Natanael tak tinggal diam. Demi membantu pemasaran kopi para petani, Morning Glory dikembangkan dengan konsep franchise, sehingga tak hanya menjadi kedai kopi biasa, tetapi juga menjadi jembatan bagi petani untuk menjual hasil panen mereka dengan harga yang lebih layak.
"Makanya Morning Glory fokus juga kepada petani dan hasil taninya. Bagaimana mengedukasi dan memberi literasi agar para petani ini bisa menghasilkan kopi terbaik yang nanti berpengaruh ke harga jual kopi mereka," jelasnya.
Sejak tahun 2008, Natanael tak pernah berhenti mengembangkan ekosistem kopi yang lebih baik. Setiap tahunnya, ia mendampingi berbagai kelompok tani, mengedukasi mereka tentang metode terbaik dalam menanam dan mengolah biji kopi.
Dari Pangalengan, Kabupaten Bandung, hingga kaki Gunung Papandayan, Cikajang, Garut. Dari petani kopi di Sumedang, Lembang, Gunung Halu, Kertasari, hingga daerah lainnya, ia terus bergerak.
Natanael pun bangga saat kopi dari Cisanti berhasil dibawa ke outlet internasional mereka di Sydney. Ia menggambarkan rasa kopi Cisanti sebagai sesuatu yang sangat unik.
"Kopi Cisanti itu terasa seperti ubi Cilembu. Manis banget kayak madu, unik," tambahnya.
Setelah berhasil merintis Morning Glory Coffee Shop hingga tersebar di berbagai daerah di Indonesia dan luar negeri, Natanael pun berharap kolaborasinya dengan para petani kopi akan terus berlanjut.
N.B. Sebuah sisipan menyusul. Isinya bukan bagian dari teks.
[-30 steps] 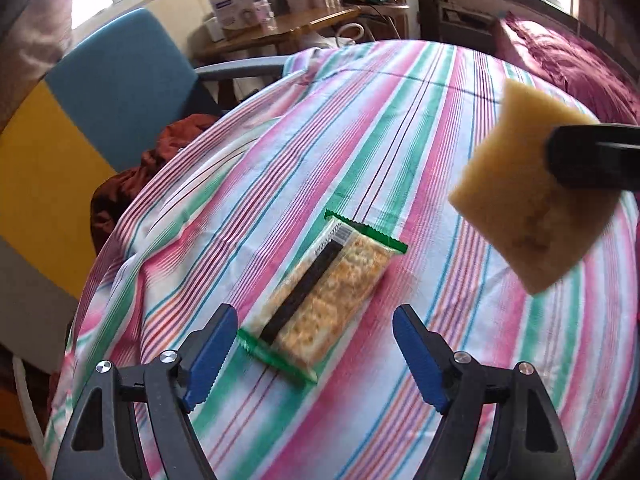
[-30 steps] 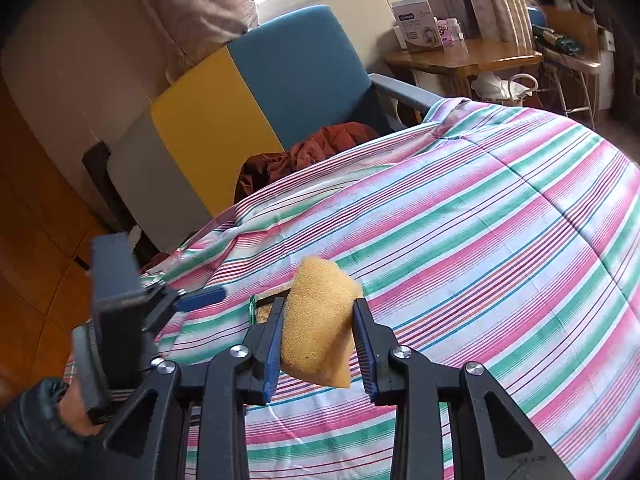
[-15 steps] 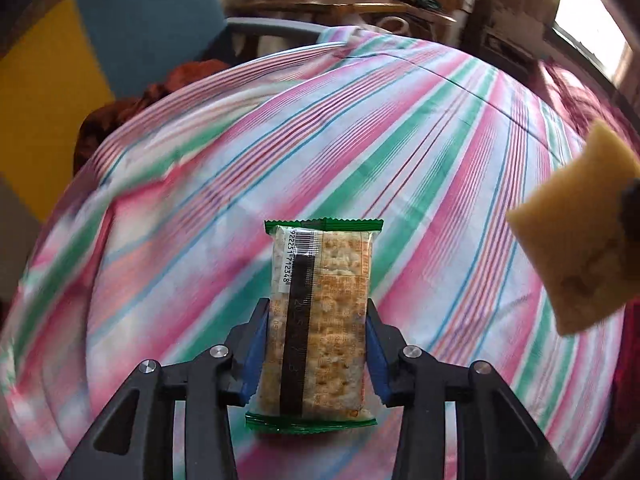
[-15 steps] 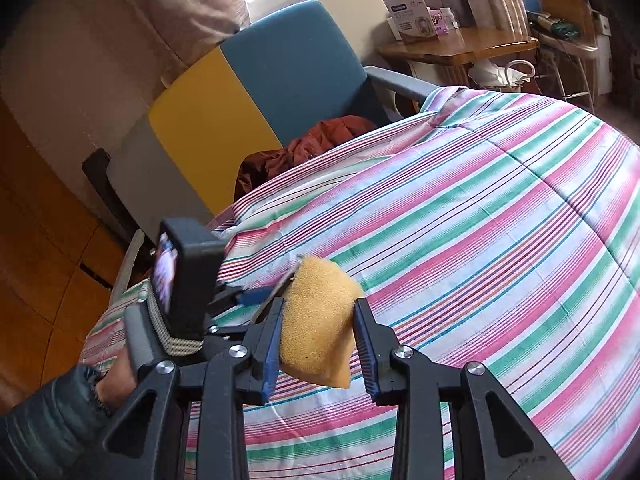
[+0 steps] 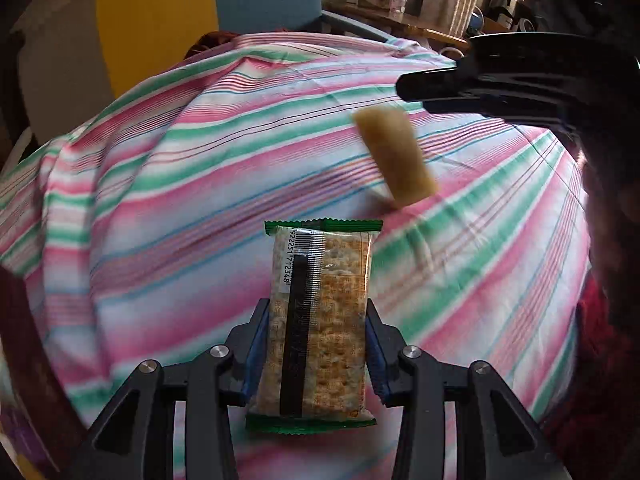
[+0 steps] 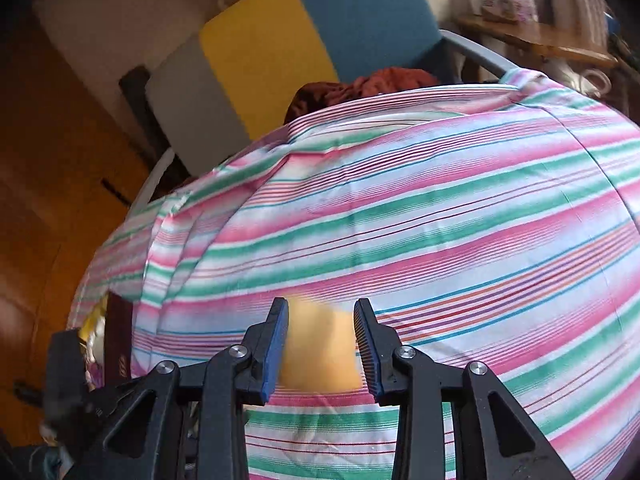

Baginya, kopi bukan sekadar minuman, melainkan sebuah perjalanan rasa hingga berhasil dalam membangun usaha. Dengan secangkir kopi di tangan, ia terus menatap masa depan. Bukan hanya untuknya, tetapi juga untuk para petani kopi Indonesia yang semakin memiliki ruang dan kesempatan untuk berkembang di pasar global.